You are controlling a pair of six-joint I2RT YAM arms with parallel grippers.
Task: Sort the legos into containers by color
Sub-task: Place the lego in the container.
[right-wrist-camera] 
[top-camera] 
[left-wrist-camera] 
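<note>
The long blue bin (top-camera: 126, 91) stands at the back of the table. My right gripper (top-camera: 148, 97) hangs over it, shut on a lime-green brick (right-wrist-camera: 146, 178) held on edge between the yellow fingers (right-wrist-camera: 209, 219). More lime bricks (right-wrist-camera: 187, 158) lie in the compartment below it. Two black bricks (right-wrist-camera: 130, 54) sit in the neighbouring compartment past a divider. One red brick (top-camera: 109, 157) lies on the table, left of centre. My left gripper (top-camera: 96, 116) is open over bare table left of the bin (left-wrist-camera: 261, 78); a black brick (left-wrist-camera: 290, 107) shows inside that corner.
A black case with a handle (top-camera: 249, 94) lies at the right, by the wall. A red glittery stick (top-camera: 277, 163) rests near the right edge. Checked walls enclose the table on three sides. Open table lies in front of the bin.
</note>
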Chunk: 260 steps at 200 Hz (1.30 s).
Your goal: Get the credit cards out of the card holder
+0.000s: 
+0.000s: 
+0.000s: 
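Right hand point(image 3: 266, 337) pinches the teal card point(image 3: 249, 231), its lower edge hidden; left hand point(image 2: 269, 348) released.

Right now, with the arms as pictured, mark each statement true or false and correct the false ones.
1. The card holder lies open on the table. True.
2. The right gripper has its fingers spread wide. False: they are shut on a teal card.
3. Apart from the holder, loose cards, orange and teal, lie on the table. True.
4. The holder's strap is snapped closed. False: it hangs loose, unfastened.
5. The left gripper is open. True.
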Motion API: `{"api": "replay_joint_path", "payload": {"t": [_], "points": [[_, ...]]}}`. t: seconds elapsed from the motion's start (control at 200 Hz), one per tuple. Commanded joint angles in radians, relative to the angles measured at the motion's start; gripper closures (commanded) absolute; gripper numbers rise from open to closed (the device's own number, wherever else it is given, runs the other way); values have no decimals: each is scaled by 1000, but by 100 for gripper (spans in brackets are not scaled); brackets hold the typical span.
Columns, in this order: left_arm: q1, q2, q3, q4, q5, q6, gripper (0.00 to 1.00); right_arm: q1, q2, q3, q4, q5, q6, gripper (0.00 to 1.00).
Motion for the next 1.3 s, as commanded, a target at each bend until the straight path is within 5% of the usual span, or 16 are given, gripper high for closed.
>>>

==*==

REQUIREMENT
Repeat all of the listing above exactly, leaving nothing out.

SOLUTION FOR THIS PROBLEM
You are controlling a pair of six-joint I2RT YAM arms with parallel grippers.
Task: Sort the legos into containers by color
Sub-task: Place the lego in the container.
[right-wrist-camera] 
[top-camera] 
[left-wrist-camera] 
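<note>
The long blue bin (top-camera: 126, 91) stands at the back of the table. My right gripper (top-camera: 148, 97) hangs over it, shut on a lime-green brick (right-wrist-camera: 146, 178) held on edge between the yellow fingers (right-wrist-camera: 209, 219). More lime bricks (right-wrist-camera: 187, 158) lie in the compartment below it. Two black bricks (right-wrist-camera: 130, 54) sit in the neighbouring compartment past a divider. One red brick (top-camera: 109, 157) lies on the table, left of centre. My left gripper (top-camera: 96, 116) is open over bare table left of the bin (left-wrist-camera: 261, 78); a black brick (left-wrist-camera: 290, 107) shows inside that corner.
A black case with a handle (top-camera: 249, 94) lies at the right, by the wall. A red glittery stick (top-camera: 277, 163) rests near the right edge. Checked walls enclose the table on three sides. Open table lies in front of the bin.
</note>
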Chunk: 260 steps at 200 Hz (1.30 s).
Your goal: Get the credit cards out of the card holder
+0.000s: 
+0.000s: 
+0.000s: 
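Right hand point(image 3: 266, 337) pinches the teal card point(image 3: 249, 231), its lower edge hidden; left hand point(image 2: 269, 348) released.

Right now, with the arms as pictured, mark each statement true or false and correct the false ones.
1. The card holder lies open on the table. True.
2. The right gripper has its fingers spread wide. False: they are shut on a teal card.
3. Apart from the holder, loose cards, orange and teal, lie on the table. True.
4. The holder's strap is snapped closed. False: it hangs loose, unfastened.
5. The left gripper is open. True.
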Motion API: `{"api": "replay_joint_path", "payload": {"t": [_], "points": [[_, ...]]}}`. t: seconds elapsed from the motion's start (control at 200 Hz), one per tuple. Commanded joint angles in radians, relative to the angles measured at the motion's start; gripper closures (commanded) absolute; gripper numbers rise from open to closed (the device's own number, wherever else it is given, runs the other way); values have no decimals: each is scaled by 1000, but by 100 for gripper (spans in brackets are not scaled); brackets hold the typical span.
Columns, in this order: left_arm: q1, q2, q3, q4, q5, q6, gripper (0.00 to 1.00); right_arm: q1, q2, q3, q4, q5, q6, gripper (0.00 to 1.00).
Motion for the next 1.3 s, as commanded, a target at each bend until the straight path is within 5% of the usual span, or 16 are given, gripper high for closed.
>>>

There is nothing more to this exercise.